Daily Management Review

'Passport' for U.S. Hedge Funds in Europe Backed by EU Watchdog


07/19/2016




'Passport' for U.S. Hedge Funds in Europe Backed by EU Watchdog
The financial watchdog of the European Union is of the view that the largest economic block of the world should allow hedge funds from the United States, Singapore and Hong Kong to market themselves in the European Union.
 
This recommendation, according to many,  is a taste of what Britain's financial services sector might face after it leaves the bloc as the recommendation for endorsement by the European Securities and Markets Authority (ESMA) to the EU's executive European Commission was long-delayed.
 
Whether the rules for hedge funds and other alternative investments such as private equity in non-EU countries are as strict as those in the 28-country bloc is what the ESMA to say for the first time and is required to do so by a new EU law.
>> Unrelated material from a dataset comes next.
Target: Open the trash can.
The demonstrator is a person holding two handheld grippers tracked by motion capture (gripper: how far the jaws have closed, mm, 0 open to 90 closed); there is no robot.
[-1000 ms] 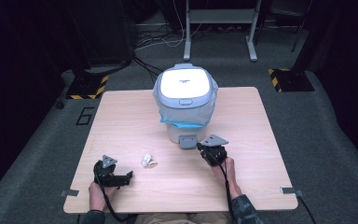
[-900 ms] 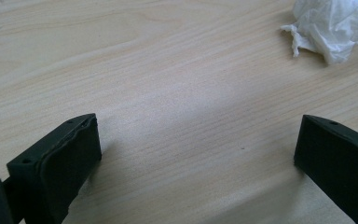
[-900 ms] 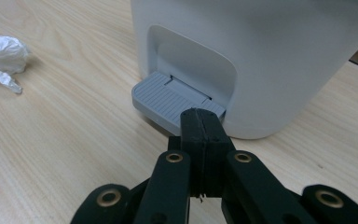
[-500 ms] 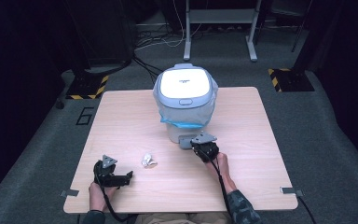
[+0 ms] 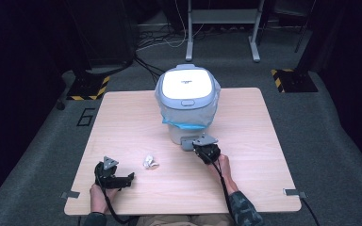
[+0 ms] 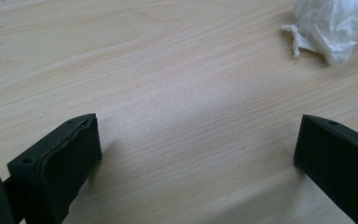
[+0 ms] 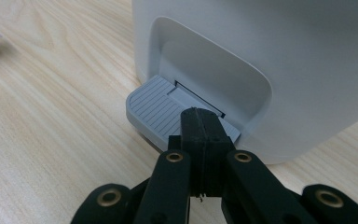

Replacing a system of country-by-country private placement authorization¸ asset managers based outside the EU get a "passport" to continue offering services to investors across Europe by the positive view.
 
With provisions for some, hedge funds from Canada, Guernsey, Japan, Cayman Islands, Jersey, Australia, and Switzerland were also given the green light by ESMA.
 
“We remain optimistic that ESMA will be in a position in the not too distant future to provide a full and positive assessment for the Cayman Islands and Bermuda in the same manner,” said industry trade body AIMA said in a statement.
 
Due to competition concerns, equivalence for the United States, the world's biggest hedge fund center, could not be recommended by ESMA in a preliminary finding.
 
ESMA has said that the much bigger U.S. mutual funds sector as well as hedge funds would have to be allowed to operate across the EU due to equivalence.
 
“UK hedge fund managers do not use the passport in significant numbers so this ESMA advice is not particularly relevant either way. However, it does reinforce the likelihood that the UK would be positively assessed by ESMA post-Brexit, given the UK would already have implemented the AIFMD in full," said Leonard Ng, a partner at law firm Sidley Austin in London.
 
"With respect to the competition and market disruption criteria, ESMA considers there is no significant obstacle for funds marketed by managers to professional investors which do not involve any public offering," ESMA said in relation to the United States.
 
"However, ESMA considers that in the case of funds marketed by managers to professional investors which do involve a public offering, a potential extension of the AIFMD (alternative investment fund managers directive) passport to the U.S. risks an un-level playing field between EU and non-EU AIFMs," the ESMA noted.
 
The EU was recommended to take action to "mitigate this risk" by the ESMA. 
 
Unless the UK is able to keep its "passporting" access to the single market like at present, Britain would have to undergo the same "equivalence" process. The country has one of the world's biggest hedge fund centers and it voted last month to leave the EU.
 
The Commission said it would wait for ESMA to approve more countries before endorsing these decisions even though the EU watchdog had already deemed Jersey, Guernsey and Switzerland as being "equivalent".